## Task statement
Provide the number of lines below that include "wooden", without any other words.

*** Opening Given material ***

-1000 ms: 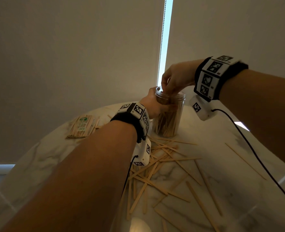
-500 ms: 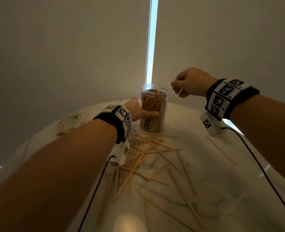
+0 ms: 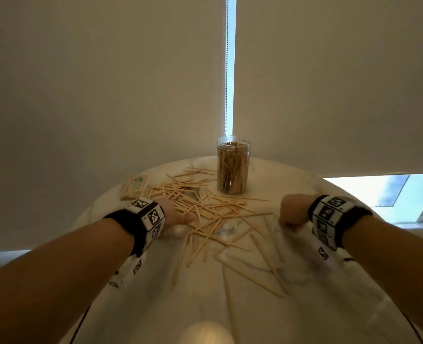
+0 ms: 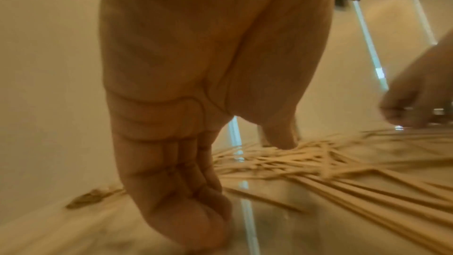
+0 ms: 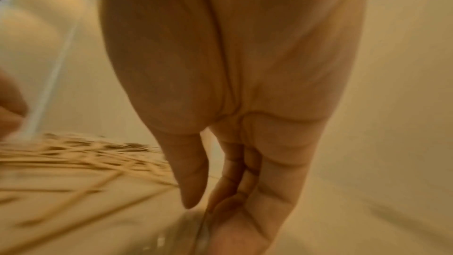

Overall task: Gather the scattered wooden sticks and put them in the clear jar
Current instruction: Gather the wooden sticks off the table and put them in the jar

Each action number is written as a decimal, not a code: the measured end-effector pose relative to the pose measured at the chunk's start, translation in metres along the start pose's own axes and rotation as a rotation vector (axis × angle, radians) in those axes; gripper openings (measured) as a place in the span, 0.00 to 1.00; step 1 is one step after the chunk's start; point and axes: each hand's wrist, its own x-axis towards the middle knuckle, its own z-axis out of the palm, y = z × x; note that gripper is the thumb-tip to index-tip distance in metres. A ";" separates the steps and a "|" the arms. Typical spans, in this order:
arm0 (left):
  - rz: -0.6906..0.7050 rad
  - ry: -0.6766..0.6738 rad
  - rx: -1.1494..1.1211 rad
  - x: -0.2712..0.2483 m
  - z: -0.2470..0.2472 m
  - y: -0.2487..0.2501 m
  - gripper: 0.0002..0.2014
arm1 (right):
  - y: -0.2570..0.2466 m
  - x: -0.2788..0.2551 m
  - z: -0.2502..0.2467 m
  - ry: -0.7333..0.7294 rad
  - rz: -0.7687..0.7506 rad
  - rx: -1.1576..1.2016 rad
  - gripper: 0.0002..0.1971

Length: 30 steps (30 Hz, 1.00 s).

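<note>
On either flank of the stick pile sit both hands, edge-down on the worktop. Left hand has fingers straight and together, thumb dipping into the sticks; right hand likewise straight-fingered w/ nothing held, just beside the pile's right edge. Prob. set like two walls so they can sweep the sticks inward into one bundle. Clear jar stands upright behind the pile, already packed w/ sticks. Wrapped packet lies far left.

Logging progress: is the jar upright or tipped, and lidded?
Upright and unlidded: the jar stands on the table with an open mouth, sticks standing inside.
</note>
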 end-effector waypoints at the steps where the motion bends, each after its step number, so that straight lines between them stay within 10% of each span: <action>1: 0.018 0.003 0.009 -0.004 0.007 0.007 0.39 | -0.013 -0.004 0.004 0.043 -0.058 0.059 0.08; 10: 0.097 0.118 -0.141 -0.034 0.033 0.050 0.20 | -0.100 -0.084 0.022 -0.024 -0.282 0.071 0.38; 17: 0.070 0.142 -0.053 -0.045 0.032 0.048 0.12 | -0.111 -0.103 0.030 0.034 -0.294 -0.017 0.25; 23: 0.082 0.168 -0.157 -0.044 0.039 0.049 0.35 | -0.097 -0.112 0.026 0.050 -0.250 -0.094 0.16; 30: 0.091 0.161 0.016 -0.043 0.034 0.051 0.15 | -0.089 -0.113 0.033 0.046 -0.201 0.001 0.18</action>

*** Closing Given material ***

## Answer to the problem
2